Work instructions:
Give back the entire listing exactly as it was provided.

Supplied data:
================

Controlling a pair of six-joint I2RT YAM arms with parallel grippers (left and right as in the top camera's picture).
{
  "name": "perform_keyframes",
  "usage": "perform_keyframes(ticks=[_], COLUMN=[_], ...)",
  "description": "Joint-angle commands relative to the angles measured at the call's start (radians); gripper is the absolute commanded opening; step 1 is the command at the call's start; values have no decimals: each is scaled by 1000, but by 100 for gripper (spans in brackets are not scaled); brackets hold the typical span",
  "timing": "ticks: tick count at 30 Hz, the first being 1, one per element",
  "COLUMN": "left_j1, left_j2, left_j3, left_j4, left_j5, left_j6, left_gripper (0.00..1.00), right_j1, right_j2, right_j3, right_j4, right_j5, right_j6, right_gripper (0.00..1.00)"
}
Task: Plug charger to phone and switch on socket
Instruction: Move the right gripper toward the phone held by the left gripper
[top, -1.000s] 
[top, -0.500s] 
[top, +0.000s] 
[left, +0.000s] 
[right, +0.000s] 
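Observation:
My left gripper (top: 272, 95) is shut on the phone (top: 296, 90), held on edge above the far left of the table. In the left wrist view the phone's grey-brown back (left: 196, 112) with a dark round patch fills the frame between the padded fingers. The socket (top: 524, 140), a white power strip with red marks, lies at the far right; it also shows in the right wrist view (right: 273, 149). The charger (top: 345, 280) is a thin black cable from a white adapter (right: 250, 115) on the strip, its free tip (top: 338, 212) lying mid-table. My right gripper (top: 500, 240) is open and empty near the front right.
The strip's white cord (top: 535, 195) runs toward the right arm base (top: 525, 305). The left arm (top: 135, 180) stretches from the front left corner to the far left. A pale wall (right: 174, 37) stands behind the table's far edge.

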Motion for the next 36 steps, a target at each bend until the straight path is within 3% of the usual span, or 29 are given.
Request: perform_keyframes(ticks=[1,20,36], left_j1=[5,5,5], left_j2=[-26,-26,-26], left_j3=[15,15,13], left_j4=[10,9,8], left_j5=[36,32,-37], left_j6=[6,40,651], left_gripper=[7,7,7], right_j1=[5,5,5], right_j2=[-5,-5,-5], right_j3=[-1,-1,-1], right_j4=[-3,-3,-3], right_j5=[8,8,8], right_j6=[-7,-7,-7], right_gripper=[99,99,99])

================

Solution for this problem:
Controlling a pair of six-joint I2RT YAM arms with parallel grippers (left and right as in the top camera's picture).
{
  "name": "perform_keyframes",
  "usage": "perform_keyframes(ticks=[_], COLUMN=[_], ...)",
  "description": "Joint-angle commands relative to the angles measured at the call's start (radians); gripper is the absolute commanded opening; step 1 is the command at the call's start; values have no decimals: each is scaled by 1000, but by 100 for gripper (spans in brackets are not scaled); brackets hold the typical span",
  "timing": "ticks: tick count at 30 Hz, the first being 1, one per element",
  "COLUMN": "left_j1, left_j2, left_j3, left_j4, left_j5, left_j6, left_gripper (0.00..1.00), right_j1, right_j2, right_j3, right_j4, right_j5, right_j6, right_gripper (0.00..1.00)"
}
Task: Plug charger to phone and switch on socket
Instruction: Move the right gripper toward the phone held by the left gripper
[top, -1.000s] 
[top, -0.500s] 
[top, +0.000s] 
[left, +0.000s] 
[right, +0.000s] 
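Observation:
My left gripper (top: 272, 95) is shut on the phone (top: 296, 90), held on edge above the far left of the table. In the left wrist view the phone's grey-brown back (left: 196, 112) with a dark round patch fills the frame between the padded fingers. The socket (top: 524, 140), a white power strip with red marks, lies at the far right; it also shows in the right wrist view (right: 273, 149). The charger (top: 345, 280) is a thin black cable from a white adapter (right: 250, 115) on the strip, its free tip (top: 338, 212) lying mid-table. My right gripper (top: 500, 240) is open and empty near the front right.
The strip's white cord (top: 535, 195) runs toward the right arm base (top: 525, 305). The left arm (top: 135, 180) stretches from the front left corner to the far left. A pale wall (right: 174, 37) stands behind the table's far edge.
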
Motion for the next 36 steps, a target at each bend until the straight path is within 3% of the usual span, or 29 are given.
Request: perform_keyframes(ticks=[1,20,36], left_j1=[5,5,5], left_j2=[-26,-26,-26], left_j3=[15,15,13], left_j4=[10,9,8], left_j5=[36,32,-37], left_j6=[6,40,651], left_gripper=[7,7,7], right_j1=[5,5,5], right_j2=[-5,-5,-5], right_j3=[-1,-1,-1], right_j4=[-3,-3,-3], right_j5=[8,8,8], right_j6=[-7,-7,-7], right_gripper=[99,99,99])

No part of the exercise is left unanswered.